Federal ban makes it difficult cannabis to conduct business fairly and honestly. Not only does it deny them access to the financial system, it also denies them the right to US federal income tax deductions for ordinary and necessary business expenses, even though they are recognized at the state level as a legitimate business.
Section 280E of the Internal Revenue Code places strict limits on the taxes that marijuana businesses can deduct, often forcing them to pay higher effective tax rates than other traditional businesses.
The IRS updated its guidance for cannabis operators in 2020, giving those businesses the ability to reduce gross receipts using an accounting method available in Section 471.
In this section, businesses that need to generate less than $25 million in revenue can deduct a significant portion of their expenses.

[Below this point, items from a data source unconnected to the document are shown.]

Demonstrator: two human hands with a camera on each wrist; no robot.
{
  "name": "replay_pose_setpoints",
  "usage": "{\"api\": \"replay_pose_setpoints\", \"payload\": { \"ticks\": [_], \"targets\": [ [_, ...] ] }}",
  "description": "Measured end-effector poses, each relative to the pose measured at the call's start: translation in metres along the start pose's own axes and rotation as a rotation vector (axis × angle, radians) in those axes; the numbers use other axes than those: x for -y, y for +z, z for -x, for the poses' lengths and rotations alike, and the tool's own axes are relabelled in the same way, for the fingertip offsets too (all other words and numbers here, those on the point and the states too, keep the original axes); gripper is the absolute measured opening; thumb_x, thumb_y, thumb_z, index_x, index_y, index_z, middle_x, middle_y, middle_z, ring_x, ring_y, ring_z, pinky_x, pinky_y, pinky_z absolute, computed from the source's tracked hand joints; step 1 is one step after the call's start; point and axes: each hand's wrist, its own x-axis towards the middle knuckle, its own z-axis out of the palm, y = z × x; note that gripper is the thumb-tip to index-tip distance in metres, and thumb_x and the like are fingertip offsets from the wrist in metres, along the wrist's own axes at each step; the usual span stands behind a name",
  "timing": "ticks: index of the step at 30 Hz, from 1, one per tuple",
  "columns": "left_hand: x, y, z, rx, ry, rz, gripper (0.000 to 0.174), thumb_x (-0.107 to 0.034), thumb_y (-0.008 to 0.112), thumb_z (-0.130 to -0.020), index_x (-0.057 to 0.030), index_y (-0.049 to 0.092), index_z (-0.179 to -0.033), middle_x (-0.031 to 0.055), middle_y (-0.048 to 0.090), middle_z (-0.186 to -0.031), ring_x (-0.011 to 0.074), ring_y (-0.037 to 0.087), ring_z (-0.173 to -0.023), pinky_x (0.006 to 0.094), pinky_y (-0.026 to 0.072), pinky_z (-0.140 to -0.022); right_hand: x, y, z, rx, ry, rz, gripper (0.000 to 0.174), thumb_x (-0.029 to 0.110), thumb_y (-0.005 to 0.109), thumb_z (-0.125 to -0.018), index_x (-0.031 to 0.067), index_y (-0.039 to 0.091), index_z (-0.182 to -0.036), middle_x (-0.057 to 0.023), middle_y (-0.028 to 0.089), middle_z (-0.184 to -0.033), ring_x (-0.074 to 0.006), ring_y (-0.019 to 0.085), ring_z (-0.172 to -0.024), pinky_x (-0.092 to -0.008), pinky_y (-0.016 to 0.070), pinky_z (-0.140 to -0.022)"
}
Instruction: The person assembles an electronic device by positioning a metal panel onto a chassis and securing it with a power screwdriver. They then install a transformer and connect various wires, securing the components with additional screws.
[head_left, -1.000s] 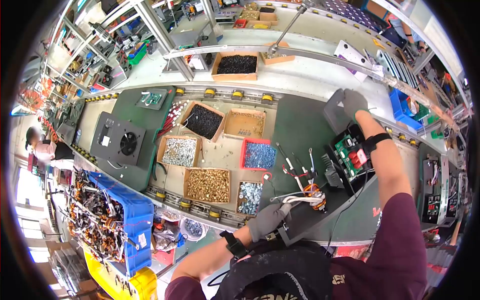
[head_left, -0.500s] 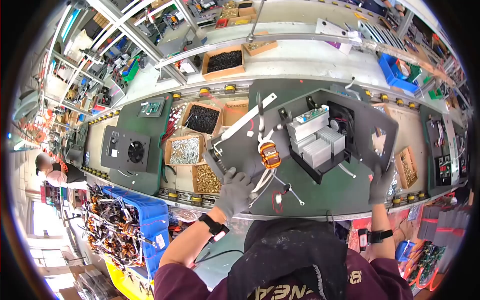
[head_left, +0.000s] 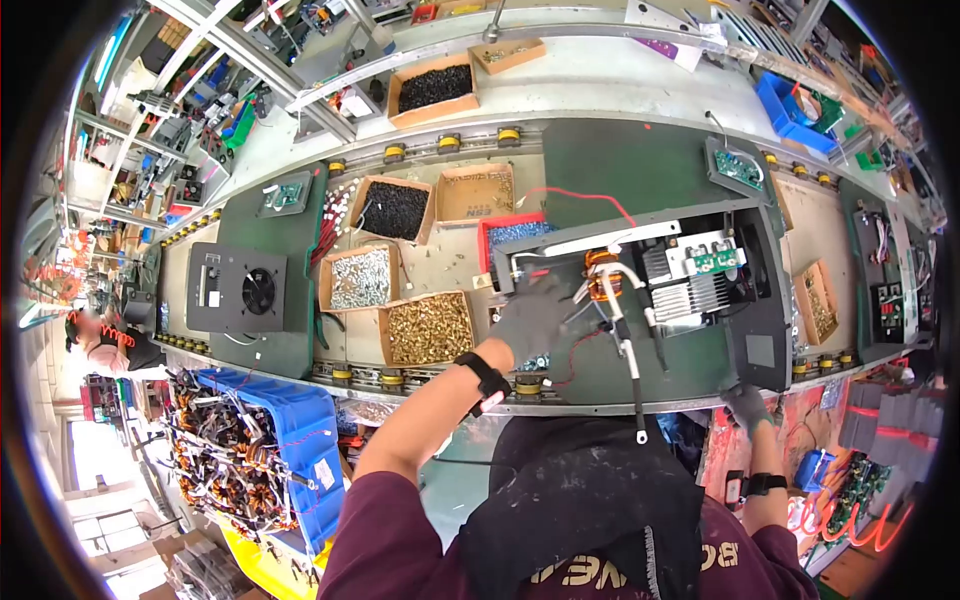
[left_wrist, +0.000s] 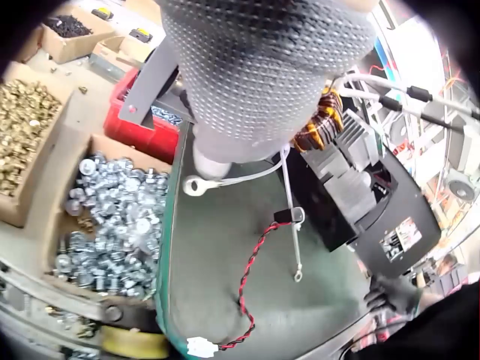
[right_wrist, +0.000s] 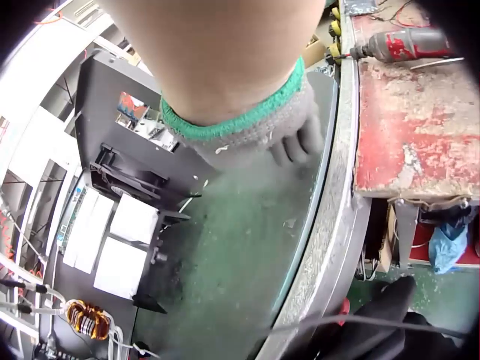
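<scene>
A black metal case (head_left: 760, 345) lies lengthwise on the green board, holding silver heat sinks (head_left: 690, 298) and a small green circuit board (head_left: 716, 258). Beside them sits a copper-wound coil (head_left: 602, 275) with thick leads (head_left: 630, 375) hanging over the front. My gloved left hand (head_left: 530, 322), blurred, is at the case's left end with its fingers extended. In the left wrist view, a fingertip lies near a ring terminal (left_wrist: 196, 185); a twisted red-black lead (left_wrist: 244, 292) dangles below. By the case's front right corner is my gloved right hand (head_left: 747, 405), fingers loosely spread and holding nothing visible.
Cardboard boxes of brass parts (head_left: 466, 345), silver screws (head_left: 325, 285) and black parts (head_left: 430, 222) stand left of the case. A red tray (head_left: 484, 240) touches its back left. Farther left sits a black fan unit (head_left: 235, 290). The table's front edge (head_left: 450, 408) runs before me.
The case has swung round until its long side lies along the table. My left hand has shifted right along with its end; my right hand came from the far side down to the front corner.
</scene>
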Motion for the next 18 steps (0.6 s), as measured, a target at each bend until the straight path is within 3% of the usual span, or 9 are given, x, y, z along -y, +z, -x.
{"api": "replay_pose_setpoints", "payload": {
  "ticks": [2, 4, 7, 9, 12, 14, 16, 17, 18],
  "targets": [
    [-0.023, -0.045, 0.006, 0.152, 0.055, 0.093, 0.027, -0.029, 0.061, -0.08, -0.0207, 0.062, -0.106, -0.0007, 0.056, -0.115, 0.0184, 0.043, -0.123, 0.0543, 0.018, -0.109, 0.007, -0.016, 0.02, -0.019, -0.018, -0.174, 0.019, 0.022, 0.062, -0.085, 0.0024, 0.061, -0.085, -0.0059, 0.059, -0.068, -0.0131, 0.056, -0.051, -0.0295, 0.0422, -0.041],
    [-0.039, -0.048, 0.035, 0.161, 0.239, 0.187, 0.028, -0.029, 0.059, -0.082, -0.0218, 0.063, -0.109, -0.002, 0.054, -0.122, 0.0178, 0.037, -0.129, 0.0561, 0.0137, -0.11, 0.006, -0.031, 0.026, -0.203, -0.275, -0.297, 0.014, 0.016, 0.058, -0.089, 0.0032, 0.061, -0.091, -0.0043, 0.059, -0.073, -0.011, 0.054, -0.057, -0.0261, 0.0416, -0.048],
    [-0.03, 0.006, 0.082, 0.402, 0.234, -0.045, 0.029, -0.026, 0.057, -0.084, -0.0216, 0.063, -0.112, -0.0023, 0.051, -0.131, 0.0188, 0.031, -0.135, 0.0551, 0.0111, -0.111, 0.067, -0.052, 0.059, -0.424, -0.592, -0.359, 0.017, 0.014, 0.054, -0.092, 0.0013, 0.058, -0.102, -0.0035, 0.058, -0.082, -0.0078, 0.05, -0.065, -0.023, 0.041, -0.056],
    [-0.014, 0.03, 0.117, 0.405, 0.218, -0.051, 0.029, -0.024, 0.057, -0.083, -0.0209, 0.064, -0.111, -0.0022, 0.049, -0.134, 0.0194, 0.029, -0.136, 0.0536, 0.0111, -0.112, 0.154, -0.059, 0.105, -0.427, -0.604, -0.365, 0.02, 0.015, 0.054, -0.092, -0.0004, 0.056, -0.105, -0.0034, 0.057, -0.083, -0.0079, 0.051, -0.067, -0.0237, 0.0416, -0.058],
    [0.004, 0.046, 0.167, 0.356, 0.108, 0.073, 0.029, -0.02, 0.058, -0.08, -0.0187, 0.066, -0.108, -0.0006, 0.047, -0.138, 0.0209, 0.028, -0.137, 0.0498, 0.0118, -0.114, 0.225, -0.06, 0.107, -0.337, -0.79, -0.501, 0.024, 0.019, 0.054, -0.093, 0.0004, 0.056, -0.107, -0.0064, 0.059, -0.086, -0.0105, 0.056, -0.07, -0.0244, 0.0448, -0.061],
    [0.013, 0.041, 0.184, 0.3, -0.015, 0.196, 0.028, -0.018, 0.058, -0.078, -0.0173, 0.067, -0.105, 0.0009, 0.047, -0.138, 0.022, 0.03, -0.136, 0.0475, 0.0126, -0.114, 0.265, -0.052, 0.101, 0.102, -0.348, -1.087, 0.028, 0.022, 0.052, -0.094, -0.0008, 0.055, -0.111, -0.0117, 0.062, -0.092, -0.0186, 0.062, -0.079, -0.0263, 0.05, -0.065],
    [0.022, 0.025, 0.202, 0.258, -0.149, 0.132, 0.029, -0.014, 0.059, -0.074, -0.0172, 0.069, -0.101, 0.0038, 0.049, -0.136, 0.0229, 0.033, -0.134, 0.0446, 0.0153, -0.114, 0.258, -0.041, 0.044, 0.306, -0.241, -1.136, 0.033, 0.024, 0.05, -0.096, -0.0035, 0.053, -0.113, -0.0176, 0.062, -0.101, -0.027, 0.064, -0.089, -0.0308, 0.054, -0.075],
    [0.025, 0.025, 0.208, 0.132, -0.207, 0.16, 0.027, -0.01, 0.06, -0.072, -0.0164, 0.069, -0.096, 0.0057, 0.053, -0.128, 0.0244, 0.042, -0.125, 0.0438, 0.0233, -0.11, 0.261, -0.034, 0.026, 0.303, -0.262, -1.234, 0.033, 0.023, 0.047, -0.097, -0.0068, 0.052, -0.111, -0.0205, 0.06, -0.107, -0.03, 0.062, -0.098, -0.0334, 0.0528, -0.085],
    [0.029, 0.024, 0.212, 0.142, -0.231, 0.157, 0.027, -0.01, 0.06, -0.072, -0.0164, 0.069, -0.096, 0.0057, 0.053, -0.128, 0.0244, 0.042, -0.125, 0.0438, 0.0233, -0.11, 0.258, -0.028, -0.001, 0.389, -0.32, -1.372, 0.033, 0.023, 0.046, -0.098, -0.0071, 0.052, -0.109, -0.0213, 0.059, -0.109, -0.0295, 0.061, -0.1, -0.034, 0.0519, -0.089]
  ]
}}
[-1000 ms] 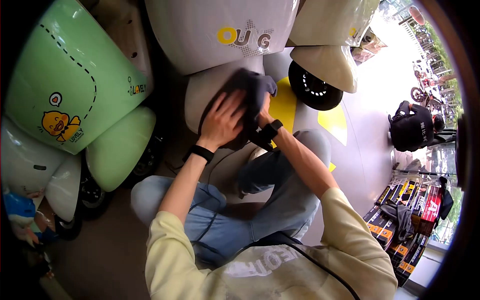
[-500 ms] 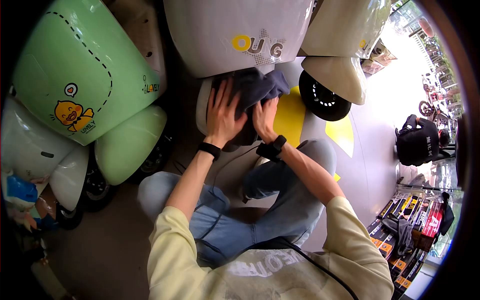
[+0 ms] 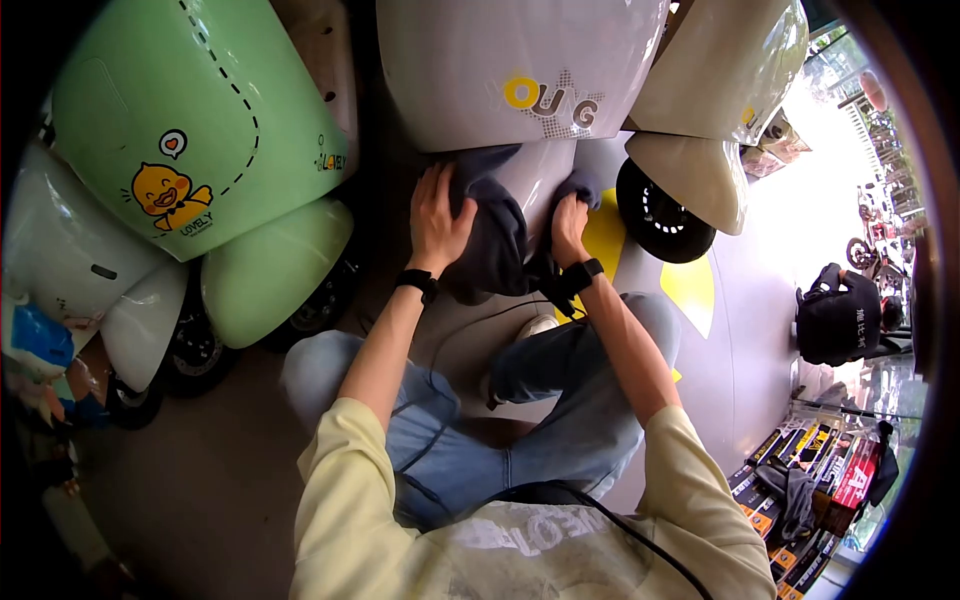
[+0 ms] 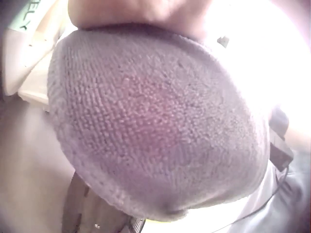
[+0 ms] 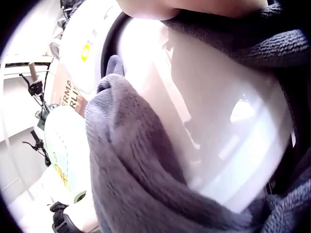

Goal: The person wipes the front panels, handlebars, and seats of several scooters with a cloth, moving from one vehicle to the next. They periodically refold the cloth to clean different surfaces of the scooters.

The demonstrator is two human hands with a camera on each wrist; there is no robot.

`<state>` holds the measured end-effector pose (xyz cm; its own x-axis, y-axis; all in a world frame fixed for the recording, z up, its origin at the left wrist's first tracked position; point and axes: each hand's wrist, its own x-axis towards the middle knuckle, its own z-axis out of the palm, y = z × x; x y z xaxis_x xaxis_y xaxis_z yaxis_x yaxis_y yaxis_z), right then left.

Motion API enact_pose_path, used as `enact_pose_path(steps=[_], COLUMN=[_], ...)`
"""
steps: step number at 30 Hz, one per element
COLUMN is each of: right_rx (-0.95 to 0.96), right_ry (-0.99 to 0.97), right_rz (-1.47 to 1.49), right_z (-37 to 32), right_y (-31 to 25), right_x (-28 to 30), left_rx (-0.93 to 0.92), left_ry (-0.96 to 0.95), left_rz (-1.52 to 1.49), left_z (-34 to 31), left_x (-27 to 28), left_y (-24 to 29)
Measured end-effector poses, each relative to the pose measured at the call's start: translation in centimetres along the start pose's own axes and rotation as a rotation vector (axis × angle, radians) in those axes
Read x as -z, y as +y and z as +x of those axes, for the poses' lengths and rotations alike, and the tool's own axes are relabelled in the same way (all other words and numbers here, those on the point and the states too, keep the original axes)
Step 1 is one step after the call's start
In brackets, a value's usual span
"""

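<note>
A dark grey cloth (image 3: pixel 495 215) drapes over the left and lower part of a glossy white front fender (image 3: pixel 543 178). On the fender's left side my left hand (image 3: pixel 438 222) rests with fingers extended along the cloth. Across the fender, my right hand (image 3: pixel 570 228) grips a bunched end of the cloth with curled fingers. Ribbed cloth (image 4: pixel 155 121) fills the left wrist view below part of my hand (image 4: pixel 141 12). In the right wrist view, cloth (image 5: pixel 131 150) loops around the bare glossy fender (image 5: pixel 223 102).
The white scooter's front panel (image 3: pixel 520 50) overhangs the fender. A green scooter (image 3: pixel 110 100) stands left, a cream one (image 3: pixel 720 70) right with its black wheel (image 3: pixel 665 212). Boxes (image 3: pixel 800 480) are stacked at lower right; a person in black (image 3: pixel 838 315) is beyond. A thin cable crosses my legs.
My hands have moved apart to opposite sides of the fender, spreading the cloth and uncovering the fender's middle. The right fingers, extended half a second ago, are now curled. The head view has shifted.
</note>
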<state>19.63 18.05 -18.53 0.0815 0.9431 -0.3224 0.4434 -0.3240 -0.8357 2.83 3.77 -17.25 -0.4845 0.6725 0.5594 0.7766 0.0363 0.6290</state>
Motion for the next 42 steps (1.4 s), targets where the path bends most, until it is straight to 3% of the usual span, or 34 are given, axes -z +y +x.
enact_pose_path(steps=[2, 4, 6, 7, 10, 11, 12, 14, 15, 17, 19, 21, 24, 25, 26, 30, 33, 35, 39, 42], right_rx=[-0.067, 0.061, 0.54, 0.621, 0.737, 0.688, 0.949, 0.413, 0.491, 0.737, 0.81, 0.454, 0.414, 0.64, 0.704, 0.662, 0.745, 0.931, 0.853, 0.824], right_ry=[0.121, -0.021, 0.154, 0.165, 0.153, 0.124, 0.117, -0.249, -0.286, -0.231, -0.293, -0.455, -0.519, -0.419, -0.372, -0.148, -0.179, -0.051, -0.208, -0.192], right_rz=[0.024, -0.194, -0.221, -0.309, -0.151, -0.028, -0.34, -0.021, -0.322, -0.319, -0.064, 0.32, 0.44, 0.224, 0.177, -0.204, -0.174, -0.07, -0.256, -0.006], right_z=[0.0, 0.1, 6.4, 1.4, -0.7, 0.7, 10.7, 6.9, 7.2, 10.2, 9.9, 10.2, 7.7, 7.5, 7.2, 6.9, 8.2, 6.0, 3.9, 6.9], right_y=[1.8, 2.9, 11.2, 7.6, 2.5, 1.9, 7.9, 2.0, 1.6, 6.6, 9.2, 11.6, 10.5, 9.9, 9.5, 3.8, 4.0, 4.2, 4.5, 3.5], right_x=[-1.6, -1.4, -4.1, -4.1, -2.2, -2.0, -2.2, 0.2, 1.1, -0.4, -1.7, -2.6, -2.7, -2.8, -2.7, 0.2, -0.3, -1.9, -0.8, -0.8], left_rx=[-0.001, -0.027, -0.073, -0.087, -0.286, -0.311, -0.365, -0.476, -0.466, -0.476, -0.483, -0.494, -0.486, -0.483, -0.48, -0.485, -0.493, -0.486, -0.466, -0.483], left_ry=[0.001, 0.009, 0.011, -0.025, -0.103, -0.174, -0.221, -0.307, -0.296, -0.298, -0.3, -0.296, -0.297, -0.297, -0.288, -0.277, -0.286, -0.309, -0.295, -0.278], left_rz=[0.008, 0.041, 0.074, 0.091, 0.048, 0.052, 0.058, 0.072, 0.056, 0.062, 0.068, 0.068, 0.048, 0.047, 0.052, 0.063, 0.066, 0.064, 0.041, 0.059], left_z=[-0.1, -0.2, -0.4, -0.4, 0.1, 0.1, -0.3, -0.7, -0.9, -0.8, -0.9, -0.9, -0.9, -0.9, -0.9, -1.0, -0.9, -0.8, -0.9, -0.9], left_x=[0.0, 0.1, 0.0, 0.2, 1.2, 1.3, 1.1, 0.7, 0.5, 0.4, 0.5, 0.4, 0.3, 0.3, 0.2, 0.0, 0.1, 0.3, 0.3, 0.1], left_y=[-0.1, 0.2, 0.4, 0.8, 3.5, 4.5, 5.0, 5.7, 6.0, 6.1, 5.9, 5.8, 5.6, 5.6, 5.6, 5.9, 5.9, 5.8, 5.8, 5.7])
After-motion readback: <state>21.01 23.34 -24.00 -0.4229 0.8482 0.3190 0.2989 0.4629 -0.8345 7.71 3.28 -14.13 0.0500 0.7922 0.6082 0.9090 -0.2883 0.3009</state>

Which MSOs top the list of users of tax liability loopholes?
Cantor Fitzgerald analyst Pablo Zuanic took a closer look at how cannabis MSOs are using tax debt to access capital to fund their operations at lower rates in his recent note.
The analyst said the 280E tax rule is “unfair” and that companies delaying some of the tax payments need not be bad.
“The interest rate charged by Uncle Sam is well below what most U.S. cannabis companies pay today,” he said.
Zuanic analyzed MSOs that dominate the market, their balance sheet strength, cash flow and debt structure, as these factors can significantly impact share prices.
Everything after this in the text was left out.